On 25 April 2002 HSJ gave its verdict on Gordon Brown’s decision to lavish unprecedented riches on the NHS.

It is hard to imagine there could be any worthwhile comparisons between that hallowed day and last Wednesday’s grim public spending review - but there are.

Eight years ago, HSJ remarked on six implications of Mr Brown’s largesse, concluding that:

  • most NHS managers should be celebrating;
  • giving the NHS such an enormous sum would mean it was subject to intense scrutiny;
  • overdoing organisational reform would endanger the government’s goals;
  • despite the focus on political action, the success would be determined by the work of NHS staff, especially managers;
  • treating local authorities as a poor relation would harm the NHS;
  • unrealistic pay demands by the unions would fundamentally undermine the ability to deliver the reforms.

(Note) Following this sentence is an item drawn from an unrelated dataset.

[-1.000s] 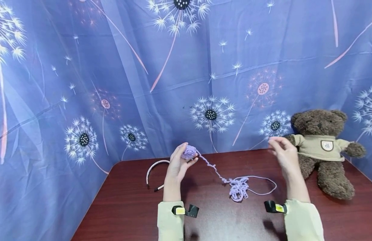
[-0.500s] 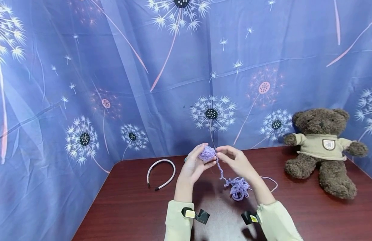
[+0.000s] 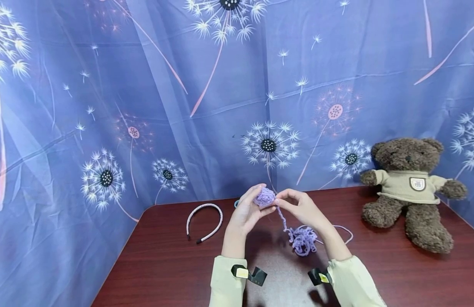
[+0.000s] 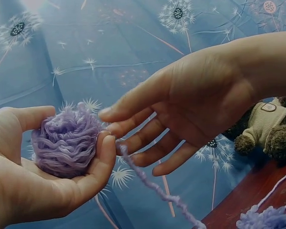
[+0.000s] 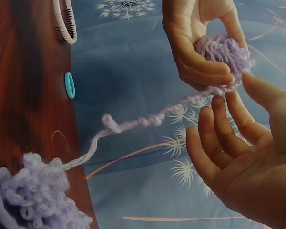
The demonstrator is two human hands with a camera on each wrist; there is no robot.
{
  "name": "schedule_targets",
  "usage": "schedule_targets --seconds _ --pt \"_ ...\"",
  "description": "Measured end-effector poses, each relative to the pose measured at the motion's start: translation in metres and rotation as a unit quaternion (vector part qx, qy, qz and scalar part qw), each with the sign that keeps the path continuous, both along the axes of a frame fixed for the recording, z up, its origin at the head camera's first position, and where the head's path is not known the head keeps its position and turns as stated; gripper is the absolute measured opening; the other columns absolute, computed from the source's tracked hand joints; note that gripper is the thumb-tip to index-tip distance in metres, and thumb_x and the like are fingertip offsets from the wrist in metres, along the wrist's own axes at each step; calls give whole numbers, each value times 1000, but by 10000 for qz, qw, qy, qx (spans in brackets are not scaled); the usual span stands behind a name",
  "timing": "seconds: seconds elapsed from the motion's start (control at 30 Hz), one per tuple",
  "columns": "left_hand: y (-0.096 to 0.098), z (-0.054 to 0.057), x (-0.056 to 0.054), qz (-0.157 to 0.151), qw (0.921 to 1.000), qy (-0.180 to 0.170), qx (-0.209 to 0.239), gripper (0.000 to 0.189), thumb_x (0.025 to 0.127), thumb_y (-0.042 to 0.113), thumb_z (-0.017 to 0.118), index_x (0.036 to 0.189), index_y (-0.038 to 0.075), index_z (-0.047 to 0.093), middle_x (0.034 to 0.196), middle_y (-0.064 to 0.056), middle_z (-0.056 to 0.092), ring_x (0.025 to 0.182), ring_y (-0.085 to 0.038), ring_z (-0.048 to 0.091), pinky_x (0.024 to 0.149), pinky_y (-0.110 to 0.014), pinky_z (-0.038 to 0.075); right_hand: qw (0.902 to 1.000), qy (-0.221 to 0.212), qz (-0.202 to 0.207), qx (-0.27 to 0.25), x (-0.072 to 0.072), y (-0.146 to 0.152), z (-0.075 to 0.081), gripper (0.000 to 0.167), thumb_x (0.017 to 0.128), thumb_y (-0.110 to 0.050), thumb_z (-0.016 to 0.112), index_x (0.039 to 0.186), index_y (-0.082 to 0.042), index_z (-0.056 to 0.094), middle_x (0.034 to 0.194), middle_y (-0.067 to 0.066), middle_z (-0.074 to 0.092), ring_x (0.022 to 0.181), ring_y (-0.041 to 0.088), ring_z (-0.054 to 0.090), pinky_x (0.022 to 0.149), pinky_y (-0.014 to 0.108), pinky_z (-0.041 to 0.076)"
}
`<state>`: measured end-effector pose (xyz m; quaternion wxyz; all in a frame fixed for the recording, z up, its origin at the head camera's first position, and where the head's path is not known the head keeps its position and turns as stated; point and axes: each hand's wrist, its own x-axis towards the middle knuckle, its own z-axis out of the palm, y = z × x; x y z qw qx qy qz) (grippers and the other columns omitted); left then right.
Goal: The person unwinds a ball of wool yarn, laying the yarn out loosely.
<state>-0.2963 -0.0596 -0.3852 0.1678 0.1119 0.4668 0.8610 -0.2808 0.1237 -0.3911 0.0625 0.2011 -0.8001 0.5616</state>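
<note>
A small ball of lilac yarn (image 3: 265, 197) sits in my left hand (image 3: 242, 216), held above the table between thumb and curled fingers. At the ball's right side, my right hand (image 3: 303, 209) pinches the yarn with thumb and index fingertip; its other fingers are spread loosely in the left wrist view. From there a kinked, twisted strand (image 5: 138, 121) runs down to a loose tangle of the same yarn (image 3: 303, 241) on the table. A loop of yarn (image 3: 346, 230) trails out to the right of the tangle, partly behind my right forearm.
A white headband (image 3: 204, 205) with dark tips lies left of my hands on the dark red table (image 3: 164, 256). Behind my left hand is a small turquoise ring (image 5: 70, 86). A brown teddy bear (image 3: 409, 186) in a beige sweater sits at the right, before a blue dandelion-print curtain (image 3: 221, 140).
My right hand has come from beside the bear to the yarn ball. My left hand has carried the ball to the right, uncovering the headband. Over the last half second, both hands barely shift.
</note>
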Motion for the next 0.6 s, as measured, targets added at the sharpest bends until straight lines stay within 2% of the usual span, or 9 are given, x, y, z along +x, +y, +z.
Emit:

All of these claims could be made about George Osborne’s parade of pain - and their relationship to the government’s NHS reforms. Even, or perhaps especially, number 1. Work almost anywhere else in the public sector and the NHS, even supposedly doomed primary care trusts, must seem like Nirvana in relation. This means number 2 must be true too - special treatment in a spending review is always a Faustian pact containing a fear that money will be wasted and, therefore, demands that every decision be analysed.

The fourth point rings just as true. For all the focus on GP commissioning - it will only begin to have significant impact on the service after the middle of the decade. The priority for the next four years is to pilot the NHS from one financial flight path to another. As NHS Confederation acting chief executive Nigel Edwards commented, the chancellor’s mention of the £20bn quality, improvement, productivity and prevention programme converted it from “an ambition, to a commitment”. It is NHS managers who will have to deliver on that commitment.

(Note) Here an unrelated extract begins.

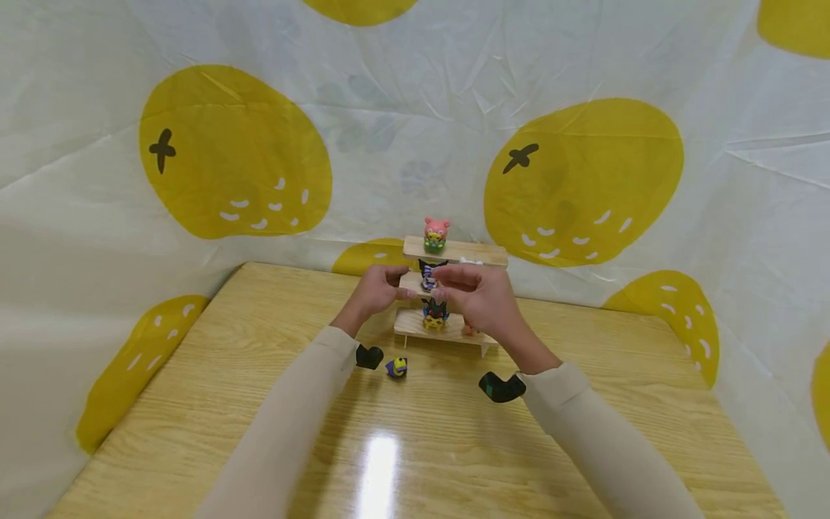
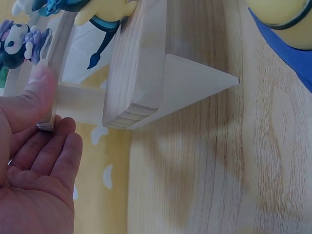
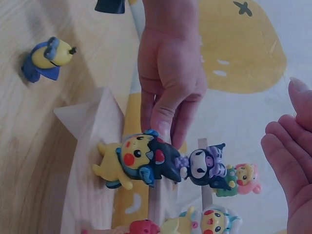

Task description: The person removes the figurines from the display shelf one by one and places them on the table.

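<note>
A three-tier wooden display shelf stands on the table. My left hand pinches the left end of its middle board, thumb on top and fingers underneath. On that board sits a black-and-purple figurine. My right hand is beside this figurine, its thumb and fingers apart with nothing between them in the right wrist view. A yellow figurine in a dark hood stands on the bottom board. On the top board is a pink-hooded figurine.
A yellow figurine with a blue cape lies on the wooden table in front of the shelf. More figurines, including a white-hooded one, stand on the shelf's right side, partly hidden. A patterned cloth hangs behind.
</note>
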`<state>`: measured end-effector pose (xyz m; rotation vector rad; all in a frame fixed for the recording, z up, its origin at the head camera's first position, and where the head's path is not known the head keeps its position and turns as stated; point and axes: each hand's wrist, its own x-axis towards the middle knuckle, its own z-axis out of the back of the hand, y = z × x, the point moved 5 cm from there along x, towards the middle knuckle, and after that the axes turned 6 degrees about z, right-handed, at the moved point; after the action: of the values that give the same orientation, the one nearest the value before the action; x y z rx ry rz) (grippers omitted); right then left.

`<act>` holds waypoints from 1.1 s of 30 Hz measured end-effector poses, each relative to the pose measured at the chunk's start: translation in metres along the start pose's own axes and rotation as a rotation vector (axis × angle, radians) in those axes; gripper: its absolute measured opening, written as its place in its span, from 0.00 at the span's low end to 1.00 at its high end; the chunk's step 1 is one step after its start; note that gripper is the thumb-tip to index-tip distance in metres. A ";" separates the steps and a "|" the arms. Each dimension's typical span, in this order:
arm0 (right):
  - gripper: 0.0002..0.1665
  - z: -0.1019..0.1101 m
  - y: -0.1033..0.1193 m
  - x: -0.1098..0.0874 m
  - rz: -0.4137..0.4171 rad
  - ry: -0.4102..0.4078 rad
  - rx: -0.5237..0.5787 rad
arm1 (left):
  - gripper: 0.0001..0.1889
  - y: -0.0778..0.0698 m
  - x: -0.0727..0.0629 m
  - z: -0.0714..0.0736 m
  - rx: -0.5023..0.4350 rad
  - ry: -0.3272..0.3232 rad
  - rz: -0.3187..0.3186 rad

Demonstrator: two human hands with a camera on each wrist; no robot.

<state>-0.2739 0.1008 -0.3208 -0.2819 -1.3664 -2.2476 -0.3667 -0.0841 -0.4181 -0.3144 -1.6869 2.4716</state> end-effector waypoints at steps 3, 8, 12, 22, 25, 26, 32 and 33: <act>0.16 0.002 0.000 0.003 0.006 -0.019 -0.017 | 0.34 0.001 0.000 -0.001 -0.008 0.005 -0.002; 0.16 0.005 -0.003 0.008 -0.001 -0.050 -0.053 | 0.34 0.001 0.000 -0.003 -0.013 0.018 -0.007; 0.16 0.007 -0.006 0.015 -0.003 -0.070 -0.056 | 0.34 0.001 -0.002 -0.001 -0.015 0.009 -0.007; 0.17 0.012 -0.014 0.025 -0.033 -0.114 -0.002 | 0.34 0.001 -0.004 -0.001 -0.011 0.013 0.000; 0.17 0.014 -0.017 0.028 -0.061 -0.119 0.005 | 0.34 0.001 -0.004 -0.001 -0.015 0.010 -0.004; 0.18 0.014 -0.018 0.029 -0.068 -0.120 0.001 | 0.34 0.001 -0.003 -0.001 -0.015 0.009 -0.005; 0.19 0.016 -0.023 0.037 -0.095 -0.140 -0.029 | 0.34 0.002 -0.002 0.000 -0.003 0.007 -0.007; 0.19 0.017 -0.023 0.038 -0.096 -0.142 -0.031 | 0.34 0.002 -0.002 0.000 -0.004 0.007 -0.007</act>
<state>-0.3194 0.1127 -0.3150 -0.4009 -1.4455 -2.3690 -0.3647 -0.0854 -0.4198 -0.3164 -1.6872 2.4595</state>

The renewed focus on efficiency will see QIPP move out of the shadows of the white paper reforms to share centre stage. The rationing of care that HSJ revealed in its analysis of the QIPP programmes will soon be painted as part of the government’s “cuts agenda” - unfairly, of course, as they predate this administration.

The 2011 version of the fifth point could come as the unions react to any proposals to freeze incremental pay rises and reconfigure pensions.

Equally, forces that have been building up in the system over a number of years are now likely to assume that status of signature issues in what could yet turn out to be the first real NHS financial crisis for at least 15 years. The most prominent of these will be the tensions between freezing the tariff for emergency admissions and rising demand - echoing the misalignment of finance and service reforms during the early days of payment by results.

  • The impact of this tension on individual trusts is revealed for the first time by HSJ’s new Performance Healthcheck - a monthly data analysis tool produced with Dr Foster. You can interrogate the data at www.hsj.co.uk/healthcheck or read the highlights here.Note: you must be a subscriber and be signed on to hsj.co.uk to use the interactive tool.

There are many similarities between the challenges of 2002 and 2010. However, there is also one crucial difference. At the start of the last decade public expectation of NHS performance, schooled by decades of underinvestment, was relatively low. Not any more.

One of the goals of New Labour’s reforms was to raise the public view of what the NHS could deliver - in this, at least, they succeeded. With indications that performance on waiting times is beginning to slide in some parts of the country, those expectations may soon be colliding with the new NHS reality.